* **WHAT NEEDS TO BE DONE**
Output the data verbatim, minus the images.

* **DATASET EXCERPT**
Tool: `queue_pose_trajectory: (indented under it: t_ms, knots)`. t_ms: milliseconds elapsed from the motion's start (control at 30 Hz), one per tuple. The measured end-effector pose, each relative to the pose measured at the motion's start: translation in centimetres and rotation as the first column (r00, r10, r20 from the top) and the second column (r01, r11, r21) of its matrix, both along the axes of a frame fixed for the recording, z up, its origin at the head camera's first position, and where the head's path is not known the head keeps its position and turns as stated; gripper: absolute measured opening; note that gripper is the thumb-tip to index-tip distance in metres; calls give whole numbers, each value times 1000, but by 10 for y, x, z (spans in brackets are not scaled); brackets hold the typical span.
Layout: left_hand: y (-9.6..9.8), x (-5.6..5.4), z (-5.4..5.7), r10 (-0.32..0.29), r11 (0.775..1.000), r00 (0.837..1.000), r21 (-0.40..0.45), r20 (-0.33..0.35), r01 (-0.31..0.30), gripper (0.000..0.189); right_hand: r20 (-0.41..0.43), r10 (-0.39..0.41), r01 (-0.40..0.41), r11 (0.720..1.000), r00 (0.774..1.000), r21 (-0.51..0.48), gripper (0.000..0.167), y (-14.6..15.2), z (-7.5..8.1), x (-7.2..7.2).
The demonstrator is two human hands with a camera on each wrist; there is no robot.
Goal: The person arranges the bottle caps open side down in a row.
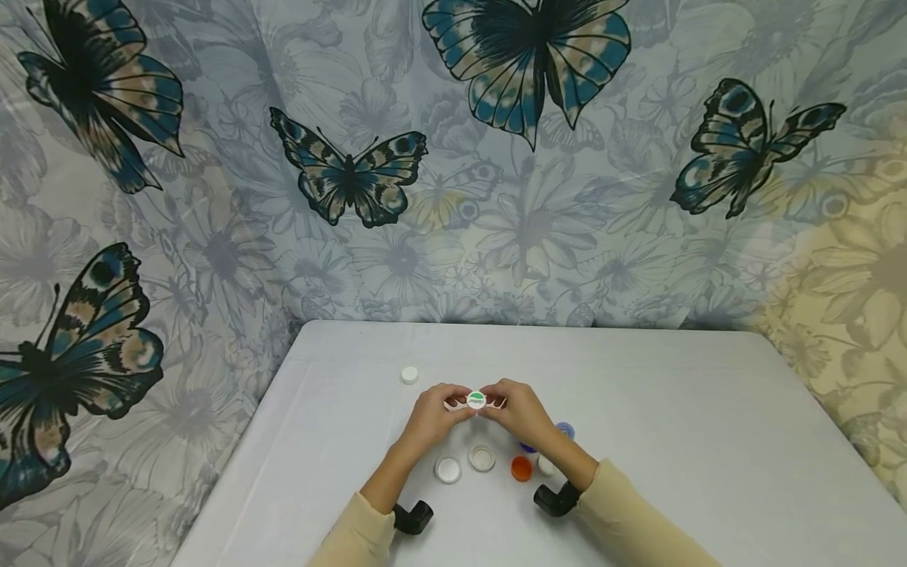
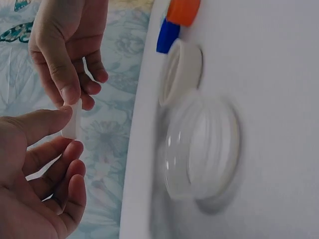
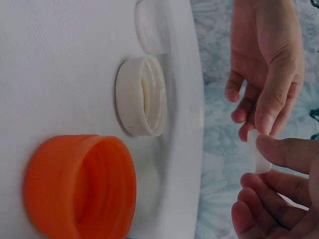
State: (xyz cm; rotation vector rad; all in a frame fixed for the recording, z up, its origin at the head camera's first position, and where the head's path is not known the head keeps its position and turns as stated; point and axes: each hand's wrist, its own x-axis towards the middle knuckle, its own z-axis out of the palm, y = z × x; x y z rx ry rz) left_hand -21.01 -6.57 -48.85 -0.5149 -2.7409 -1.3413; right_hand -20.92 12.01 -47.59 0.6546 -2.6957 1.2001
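Both hands meet over the table, pinching a small white bottle cap point(image 1: 476, 400) with a green print on its top. On one side, the left hand point(image 1: 431, 416) grips its edge between thumb and fingertips. From the opposite side, the right hand point(image 1: 523, 411) holds it the same way. In the left wrist view the white cap point(image 2: 74, 122) stands on edge, seen from the side between the thumbs and fingers. The right wrist view shows this cap point(image 3: 259, 152) partly covered by fingertips. The remaining fingers are loosely bent.
Near the forearms lie a clear-walled cap point(image 1: 448, 470), a cream cap point(image 1: 483, 458), an orange cap point(image 1: 521, 468) and a white cap point(image 1: 546, 465). A blue cap point(image 1: 564, 430) shows partly behind the right arm. Farther back lies another white cap point(image 1: 409, 376) on the white table point(image 1: 680, 441).
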Motion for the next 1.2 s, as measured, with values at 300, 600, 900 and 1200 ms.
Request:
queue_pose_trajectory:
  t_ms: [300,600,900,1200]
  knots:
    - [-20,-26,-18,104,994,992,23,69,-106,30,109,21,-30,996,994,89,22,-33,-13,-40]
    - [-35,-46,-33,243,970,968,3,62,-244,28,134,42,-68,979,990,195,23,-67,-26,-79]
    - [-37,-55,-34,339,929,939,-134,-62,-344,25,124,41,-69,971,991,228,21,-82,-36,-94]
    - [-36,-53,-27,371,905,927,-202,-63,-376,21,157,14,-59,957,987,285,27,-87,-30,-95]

* **EXERCISE RESULT**
Tool: `queue_pose_trajectory: (indented under it: t_ms, knots)`. t_ms: milliseconds elapsed from the motion's start (control at 30 Hz), one per tuple. The measured end-effector pose, each relative to the pose measured at the motion's start: translation in centimetres and rotation as the first column (r00, r10, r20 from the top) and the second column (r01, r11, r21) of its matrix, both along the axes of a frame fixed for the recording, z up, its origin at the head camera's first position, and where the head's path is not known the head keeps its position and turns as stated; gripper: absolute measured opening; note that gripper is the thumb-tip to index-tip distance in metres; calls give whole numbers, each value times 1000, but by 10 for y, x, z (spans in brackets are not scaled); brackets hold the typical span.
Layout: left_hand: y (-9.6..9.8), x (-5.6..5.4), z (-5.4..5.7), r10 (-0.32..0.29), r11 (0.775..1.000), r00 (0.837..1.000), r21 (-0.40..0.45), r20 (-0.33..0.35), r01 (-0.31..0.30), gripper (0.000..0.189); right_hand: r20 (-0.41..0.43), r10 (-0.39..0.41), r01 (-0.40..0.41), r11 (0.720..1.000), r00 (0.774..1.000), r21 (-0.51..0.48), gripper (0.000..0.167), y (-14.6..15.2), z (-7.5..8.1), x (-7.2..7.2).
The demonstrator is two human hands with a camera on each wrist; there is no robot.
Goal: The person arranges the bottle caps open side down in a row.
State: (xyz cm; rotation vector rad; all in a frame fixed for the recording, z up, its origin at the head camera's first position, and where the head's path is not known the head keeps its position and turns as stated; point and axes: each hand's wrist, its own x-axis towards the middle knuckle, its own z-axis out of the palm, y = z × x; x y z rx ry rz) left_hand -21.01 -6.57 -48.85 -0.5149 -2.7409 -1.3413; right_hand -20.92 12.01 -47.59 0.6546 -2.6957 1.2001
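Both hands meet over the table, pinching a small white bottle cap point(image 1: 476, 400) with a green print on its top. On one side, the left hand point(image 1: 431, 416) grips its edge between thumb and fingertips. From the opposite side, the right hand point(image 1: 523, 411) holds it the same way. In the left wrist view the white cap point(image 2: 74, 122) stands on edge, seen from the side between the thumbs and fingers. The right wrist view shows this cap point(image 3: 259, 152) partly covered by fingertips. The remaining fingers are loosely bent.
Near the forearms lie a clear-walled cap point(image 1: 448, 470), a cream cap point(image 1: 483, 458), an orange cap point(image 1: 521, 468) and a white cap point(image 1: 546, 465). A blue cap point(image 1: 564, 430) shows partly behind the right arm. Farther back lies another white cap point(image 1: 409, 376) on the white table point(image 1: 680, 441).
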Motion for the next 1.2 s, as measured, with values at 300, 600, 900 and 1200 ms.
Request:
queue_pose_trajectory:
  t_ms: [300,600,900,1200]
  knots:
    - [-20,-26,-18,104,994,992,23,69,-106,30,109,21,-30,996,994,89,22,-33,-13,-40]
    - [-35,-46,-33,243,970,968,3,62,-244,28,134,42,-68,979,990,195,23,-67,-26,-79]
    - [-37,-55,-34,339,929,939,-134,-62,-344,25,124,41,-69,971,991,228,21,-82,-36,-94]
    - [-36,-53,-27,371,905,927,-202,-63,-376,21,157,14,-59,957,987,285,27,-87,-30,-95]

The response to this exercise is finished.